TASK DESCRIPTION: Run through the records and show each line that includes the string "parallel".
★ ★ ★ ★
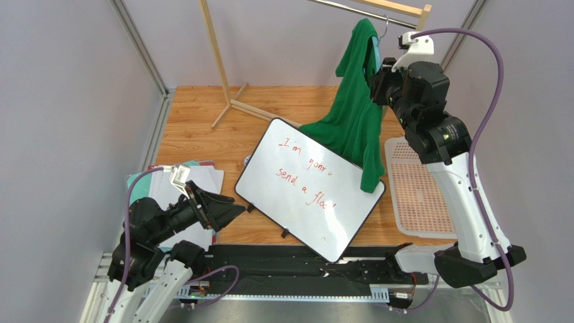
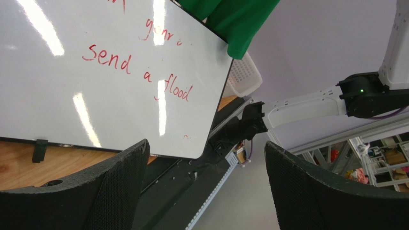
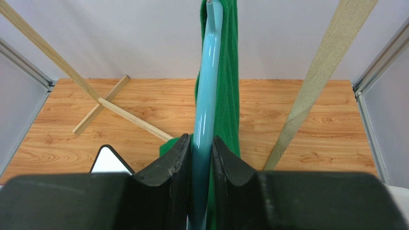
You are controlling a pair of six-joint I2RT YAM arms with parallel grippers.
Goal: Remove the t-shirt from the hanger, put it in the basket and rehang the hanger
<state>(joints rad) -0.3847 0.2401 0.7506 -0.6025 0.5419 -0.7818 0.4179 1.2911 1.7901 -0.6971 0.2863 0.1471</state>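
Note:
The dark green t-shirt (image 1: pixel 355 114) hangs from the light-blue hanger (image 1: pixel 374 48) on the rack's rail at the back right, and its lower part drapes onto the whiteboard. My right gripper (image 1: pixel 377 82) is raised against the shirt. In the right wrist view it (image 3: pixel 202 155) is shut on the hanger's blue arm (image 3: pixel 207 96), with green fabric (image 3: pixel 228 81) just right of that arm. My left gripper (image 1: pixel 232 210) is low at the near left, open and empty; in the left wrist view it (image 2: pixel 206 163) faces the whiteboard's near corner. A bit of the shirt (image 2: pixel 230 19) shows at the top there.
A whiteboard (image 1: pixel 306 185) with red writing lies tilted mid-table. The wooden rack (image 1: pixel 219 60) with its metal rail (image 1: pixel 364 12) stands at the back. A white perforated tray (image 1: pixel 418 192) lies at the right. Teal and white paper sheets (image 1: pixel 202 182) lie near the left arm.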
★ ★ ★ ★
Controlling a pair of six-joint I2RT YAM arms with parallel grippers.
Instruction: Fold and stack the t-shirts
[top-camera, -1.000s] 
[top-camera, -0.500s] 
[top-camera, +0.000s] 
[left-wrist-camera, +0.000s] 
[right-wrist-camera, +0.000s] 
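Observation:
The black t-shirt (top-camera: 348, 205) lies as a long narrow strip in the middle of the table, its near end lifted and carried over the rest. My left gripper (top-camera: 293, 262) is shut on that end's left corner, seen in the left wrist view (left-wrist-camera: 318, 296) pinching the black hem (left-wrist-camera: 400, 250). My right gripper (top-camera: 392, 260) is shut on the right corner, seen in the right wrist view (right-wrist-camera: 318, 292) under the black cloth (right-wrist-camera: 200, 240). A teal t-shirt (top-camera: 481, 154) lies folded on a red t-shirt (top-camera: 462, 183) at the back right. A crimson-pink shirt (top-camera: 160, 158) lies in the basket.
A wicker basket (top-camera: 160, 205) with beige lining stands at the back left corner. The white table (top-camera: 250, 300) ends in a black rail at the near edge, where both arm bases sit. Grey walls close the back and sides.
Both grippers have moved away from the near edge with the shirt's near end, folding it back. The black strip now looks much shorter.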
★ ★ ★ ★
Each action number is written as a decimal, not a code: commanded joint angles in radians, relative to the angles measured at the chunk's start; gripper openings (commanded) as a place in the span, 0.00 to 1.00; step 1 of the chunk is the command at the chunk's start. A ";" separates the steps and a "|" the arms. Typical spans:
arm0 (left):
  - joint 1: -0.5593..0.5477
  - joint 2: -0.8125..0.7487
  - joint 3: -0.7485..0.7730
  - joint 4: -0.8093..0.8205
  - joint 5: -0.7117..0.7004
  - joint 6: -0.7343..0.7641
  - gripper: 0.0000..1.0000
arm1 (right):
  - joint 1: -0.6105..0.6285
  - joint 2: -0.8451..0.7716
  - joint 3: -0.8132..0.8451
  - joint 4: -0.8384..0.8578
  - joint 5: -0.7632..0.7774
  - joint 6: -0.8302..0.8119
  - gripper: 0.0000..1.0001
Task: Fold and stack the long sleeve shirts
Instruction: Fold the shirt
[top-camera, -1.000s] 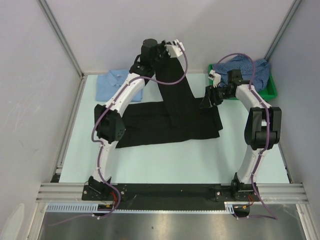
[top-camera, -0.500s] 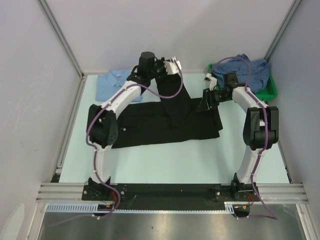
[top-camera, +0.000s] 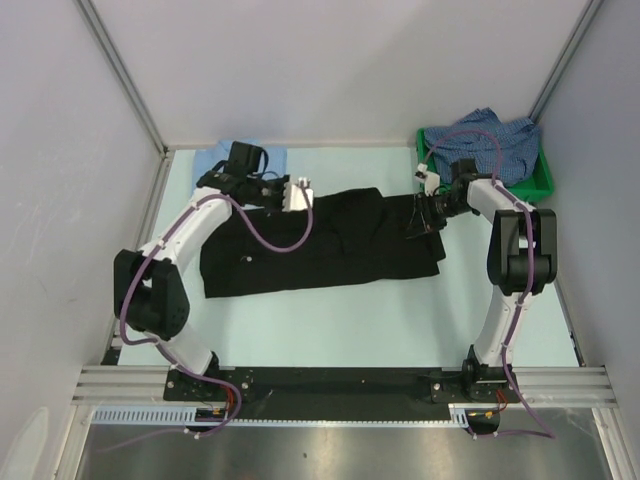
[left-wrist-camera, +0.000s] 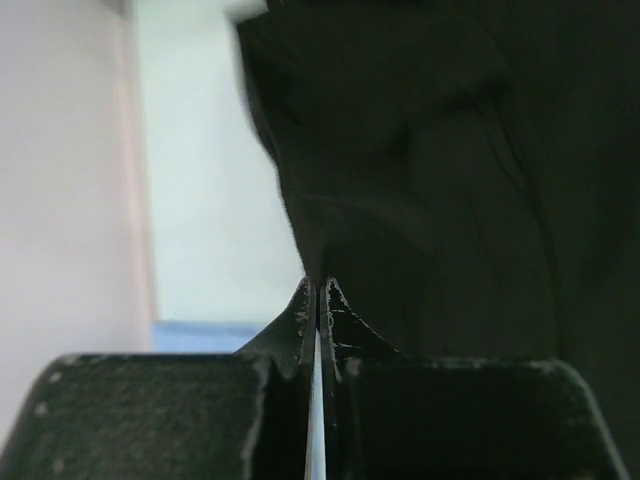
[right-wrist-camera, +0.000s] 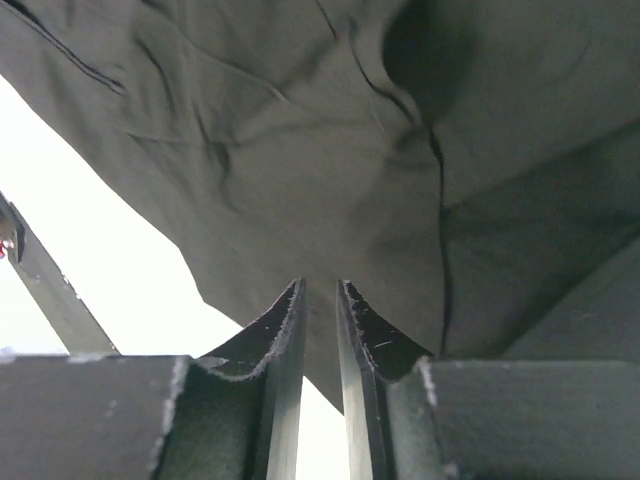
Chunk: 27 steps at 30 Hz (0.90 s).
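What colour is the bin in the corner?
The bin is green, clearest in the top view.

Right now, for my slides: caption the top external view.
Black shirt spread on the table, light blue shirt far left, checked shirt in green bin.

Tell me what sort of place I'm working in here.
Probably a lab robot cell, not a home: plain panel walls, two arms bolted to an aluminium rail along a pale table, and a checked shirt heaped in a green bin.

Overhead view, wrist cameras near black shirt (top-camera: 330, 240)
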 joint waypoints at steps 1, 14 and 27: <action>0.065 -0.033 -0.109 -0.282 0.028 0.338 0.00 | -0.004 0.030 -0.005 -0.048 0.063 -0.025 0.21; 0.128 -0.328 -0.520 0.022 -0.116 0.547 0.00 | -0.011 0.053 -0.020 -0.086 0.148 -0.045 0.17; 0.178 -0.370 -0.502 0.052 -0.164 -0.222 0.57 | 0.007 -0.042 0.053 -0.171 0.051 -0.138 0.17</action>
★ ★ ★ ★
FINISHED TASK:
You are controlling a pair of six-joint I2RT YAM arms with parallel grippers.
Controlling a pair of six-joint I2RT YAM arms with parallel grippers.

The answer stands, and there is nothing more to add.